It felt to me as though there was a breakthrough in one of æsthetic’s grandest values, oftentimes described as “distance”:  To maximize artistic effect a certain level of distance between performer and listener must be formed. Artistic Director and Founder of the local ensemble, Jennifer Montbach, set a warm, even relaxed, tone with her cheerfully and naturally delivered welcome. During the break before his piece, music tsunami responder-composer, Nicholas Vines, continuing this easy conversation with the audience, spoke in a low key way about his music “…in the off chance that I might say something interesting… moreover, fill the time to set up for the piece…”  Then, in introducing the Schumann Quintet, last piece on the program, pianist Sarah Bob began with some usual details, then surprisingly yet smoothly transitioned to a particular detail, turning her introduction into a kind of theatrical moment. She told us that Robert told his pianist wife Clara that only a man — not a woman — could play his Quintet well. Just imagine how that went over in Cambridge’s Pickman Hall! But there was more when the quintet of four women pointed their fingers and their bows at the only male in this particular performance of Radius Ensemble. What a memorable moment, “fresh yet inevitable,” as Broadway composer Stephen Sondheim put it about bringing the best into the world of art.
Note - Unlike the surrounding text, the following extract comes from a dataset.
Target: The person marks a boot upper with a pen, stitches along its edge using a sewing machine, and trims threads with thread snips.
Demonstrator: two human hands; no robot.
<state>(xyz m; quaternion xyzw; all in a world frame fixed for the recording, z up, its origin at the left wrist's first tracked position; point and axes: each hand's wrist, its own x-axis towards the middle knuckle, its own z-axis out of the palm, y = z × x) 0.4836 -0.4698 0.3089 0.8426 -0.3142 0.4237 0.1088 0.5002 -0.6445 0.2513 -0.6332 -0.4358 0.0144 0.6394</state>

Shorter and sweeter pieces juxtaposed with a longer serious contemplative work would prove to be a winning season opener for Radius. György Ligeti’s Six Bagatelles for wind quintet (1953) zipped, bounced and frisked around stationary interiors that recalled Bartók and Stravinsky. And what did Radius do about that? Program annotator Kathryn J. Allwine Bacasmot put it this way: “brief experiments in sounds that may be immediately found and enjoyed,” and that is exactly the way it came across in the Radius performance.

Flutist Sarah Brady, oboist Jennifer Montbach, clarinetist Rane Moore, bassoonist Elah Grande,  and hornist Anne Howarth demonstrated their highly accomplished instrumental techniques with evident awareness of Bostonian refinement and extensive experience with the 20th century repertoire. The five seem to have a sixth sense in melding the American way, an American innocence and exuberance altogether enticing, bordering ever so rightly on the musically raucous.

A name becoming increasingly familiar to Boston audiences is that of Nicholas Vines, the young gifted Australian composer who received his PhD in 2007 from Harvard University and who was recently appointed Artistic Director of Music at Sydney Grammar School. His Obsidian Magnified (2011) for flute and violin, he stated, “seems emblematic in a really concrete way of nature’s primal power. Furthermore, its dark, often somber beauty is an apt reflection of the grief and nobility so evident in the catastrophes’ aftermath” he writes about his commission that is part of a project in aid of victims of the tsunami, earthquakes, and Fukushima nuclear plant disaster. The piece reached some who were deeply moved, but, I gather, not others.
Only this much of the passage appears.